La causa è stata assegnata alla camera di consiglio in esito al deposito della relazione redatta dal Consigliere Dott. Vittorio Zanichelli con la quale sono stati ravvisati i presupposti di cui all’art. 375 c.p.c..
Il ricorrente ha depositato memoria.
MOTIVI DELLA DECISIONE
Con il primo motivo di ricorso si deduce violazione degli artt. 2956, 2959 e 2944 c.c. per avere il tribunale accolto l’eccezione del curatore senza considerare l’infondatezza della medesima alla luce della condotta processuale della curatela, che non aveva contestato il mancato pagamento del credito da ultimo maturato, dalla quale doveva desumersi l’ammissione del mancato adempimento.
Il motivo è manifestamente infondato dal momento che se è vero che l’eccezione deve essere rigettata se chi la propone ha comunque ammesso in giudizio che l’obbligazione non è stata estinta (art. 2959 c.c.) e che il giudice può desumere anche dal comportamento processuale della parte l’ammissione circa il mancato adempimento (Sez. 2, Sentenza n. 193 del 5/01/1995), nella fattispecie non solo l’esplicita ammissione non è stata effettuata dal curatore (circostanza neppure dedotta) ma non può nemmeno rinvenirsi nella condotta del medesimo consistente nel limitare l’eccezione ai crediti professionali maturati prima de triennio anteriore alla proposizione della domanda sia perchè è ben possibile che il curatore abbia inteso non contestare solo il credito di cui non gli risultava il pagamento sia perchè è ovvio che l’eccezione non possa che essere sollevata laddove ne sussistano i presupposti temporali.
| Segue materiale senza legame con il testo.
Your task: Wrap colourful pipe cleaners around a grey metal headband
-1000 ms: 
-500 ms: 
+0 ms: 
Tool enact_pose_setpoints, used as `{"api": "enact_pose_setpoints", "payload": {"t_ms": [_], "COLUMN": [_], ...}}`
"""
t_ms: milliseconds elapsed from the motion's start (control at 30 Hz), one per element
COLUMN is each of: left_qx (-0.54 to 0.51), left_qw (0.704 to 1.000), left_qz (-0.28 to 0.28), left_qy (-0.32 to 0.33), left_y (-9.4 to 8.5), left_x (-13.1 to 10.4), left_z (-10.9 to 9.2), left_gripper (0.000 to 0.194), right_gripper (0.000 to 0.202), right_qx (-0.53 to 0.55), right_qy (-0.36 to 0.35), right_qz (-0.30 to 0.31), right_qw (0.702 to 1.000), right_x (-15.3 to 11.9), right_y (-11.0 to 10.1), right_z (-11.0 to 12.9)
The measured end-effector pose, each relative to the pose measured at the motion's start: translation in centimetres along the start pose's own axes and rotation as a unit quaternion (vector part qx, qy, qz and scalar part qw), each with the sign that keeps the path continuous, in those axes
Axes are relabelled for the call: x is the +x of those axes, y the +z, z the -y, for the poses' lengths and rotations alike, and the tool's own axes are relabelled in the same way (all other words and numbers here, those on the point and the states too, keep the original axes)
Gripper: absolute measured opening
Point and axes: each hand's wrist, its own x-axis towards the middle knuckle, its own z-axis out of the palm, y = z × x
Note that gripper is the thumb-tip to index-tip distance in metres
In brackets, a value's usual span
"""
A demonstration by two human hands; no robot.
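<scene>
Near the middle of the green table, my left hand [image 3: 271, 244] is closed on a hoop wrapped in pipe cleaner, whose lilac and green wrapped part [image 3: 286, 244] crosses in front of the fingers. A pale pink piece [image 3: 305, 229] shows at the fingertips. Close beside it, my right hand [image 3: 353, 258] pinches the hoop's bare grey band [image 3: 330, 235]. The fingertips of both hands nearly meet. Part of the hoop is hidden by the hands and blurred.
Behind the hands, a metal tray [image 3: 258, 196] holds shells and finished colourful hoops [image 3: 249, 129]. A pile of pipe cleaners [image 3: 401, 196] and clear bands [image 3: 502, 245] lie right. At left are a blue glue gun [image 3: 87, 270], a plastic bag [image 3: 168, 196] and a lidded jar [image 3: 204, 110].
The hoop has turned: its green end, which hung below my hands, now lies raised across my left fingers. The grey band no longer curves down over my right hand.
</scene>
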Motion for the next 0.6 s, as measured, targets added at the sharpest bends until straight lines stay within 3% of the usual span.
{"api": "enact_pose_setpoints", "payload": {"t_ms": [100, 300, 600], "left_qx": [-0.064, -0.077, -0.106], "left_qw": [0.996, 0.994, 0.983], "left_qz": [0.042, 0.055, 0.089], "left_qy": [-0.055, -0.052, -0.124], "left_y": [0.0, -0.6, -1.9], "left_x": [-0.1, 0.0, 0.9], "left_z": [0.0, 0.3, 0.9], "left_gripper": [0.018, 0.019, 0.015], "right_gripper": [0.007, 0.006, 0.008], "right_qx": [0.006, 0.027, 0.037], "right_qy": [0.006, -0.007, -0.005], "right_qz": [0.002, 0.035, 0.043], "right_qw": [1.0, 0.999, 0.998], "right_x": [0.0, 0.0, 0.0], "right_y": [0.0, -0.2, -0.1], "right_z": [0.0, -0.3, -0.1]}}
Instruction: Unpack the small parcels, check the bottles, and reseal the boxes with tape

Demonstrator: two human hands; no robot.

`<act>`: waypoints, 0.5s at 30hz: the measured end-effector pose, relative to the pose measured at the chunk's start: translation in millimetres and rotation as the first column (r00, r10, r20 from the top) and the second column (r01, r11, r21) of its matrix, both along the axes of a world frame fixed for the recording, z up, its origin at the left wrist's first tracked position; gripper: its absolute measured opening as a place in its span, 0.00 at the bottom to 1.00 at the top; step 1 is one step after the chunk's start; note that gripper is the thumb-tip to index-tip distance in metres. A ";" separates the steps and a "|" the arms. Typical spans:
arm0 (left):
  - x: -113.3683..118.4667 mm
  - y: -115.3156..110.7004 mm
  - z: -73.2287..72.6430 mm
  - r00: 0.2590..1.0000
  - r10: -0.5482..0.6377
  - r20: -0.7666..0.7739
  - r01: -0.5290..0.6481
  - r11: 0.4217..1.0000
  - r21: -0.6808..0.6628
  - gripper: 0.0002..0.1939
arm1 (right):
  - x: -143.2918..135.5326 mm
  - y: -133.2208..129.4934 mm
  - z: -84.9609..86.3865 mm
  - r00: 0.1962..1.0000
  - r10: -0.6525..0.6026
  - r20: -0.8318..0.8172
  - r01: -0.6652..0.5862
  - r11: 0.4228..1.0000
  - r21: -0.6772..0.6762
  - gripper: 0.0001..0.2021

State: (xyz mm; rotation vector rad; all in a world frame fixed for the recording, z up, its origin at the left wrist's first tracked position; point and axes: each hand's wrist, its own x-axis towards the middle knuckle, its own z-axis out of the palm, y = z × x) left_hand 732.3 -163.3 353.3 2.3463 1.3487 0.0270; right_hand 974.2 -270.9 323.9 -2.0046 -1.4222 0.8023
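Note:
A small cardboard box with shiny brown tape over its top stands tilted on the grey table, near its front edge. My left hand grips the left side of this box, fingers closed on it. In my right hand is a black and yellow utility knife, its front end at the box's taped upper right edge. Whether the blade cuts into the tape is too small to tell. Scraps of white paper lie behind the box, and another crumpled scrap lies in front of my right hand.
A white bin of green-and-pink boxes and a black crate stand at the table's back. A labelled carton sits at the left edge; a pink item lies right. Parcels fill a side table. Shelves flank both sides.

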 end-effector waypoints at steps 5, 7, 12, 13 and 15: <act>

Il secondo motivo con il quale si deduce violazione di legge anche sotto il profilo dell’omessa pronuncia per non avere il tribunale motivato la mancata ammissione del giuramento decisorio deferito al curatore e ai soci accomandatari della società fallita è manifestamente infondato dal momento che il giuramento decisorio non può essere devoluto al fallito che non abbia conservato nel giudizio la veste di parte (Sez. 1, Sentenza n. 18175 del 16/08/2006), e tale non è il legale rappresentante della società fallita nel giudizio di accertamento del passivo, e, per quanto concerne il curatore, il mezzo era nella specie inammissibile dal momento cha la formula proposta (“Vero che l’Impresa fallita e i soci E.E. e E.G., debitori del Notaio, non hanno mai provveduto al pagamento di quanto dallo stesso dovuto per i seguenti atti: …”) è inconciliabile con la posizione di terzietà del curatore in relazione al diritto azionato.
Il ricorso deve dunque essere rigettato. Non si deve provvedere in ordine alle spese stante l’assenza di attività difensiva da parte dell’intimata curatela.
P.Q.M.
la Corte rigetta il ricorso.
Così deciso in Roma, il 26 maggio 2011.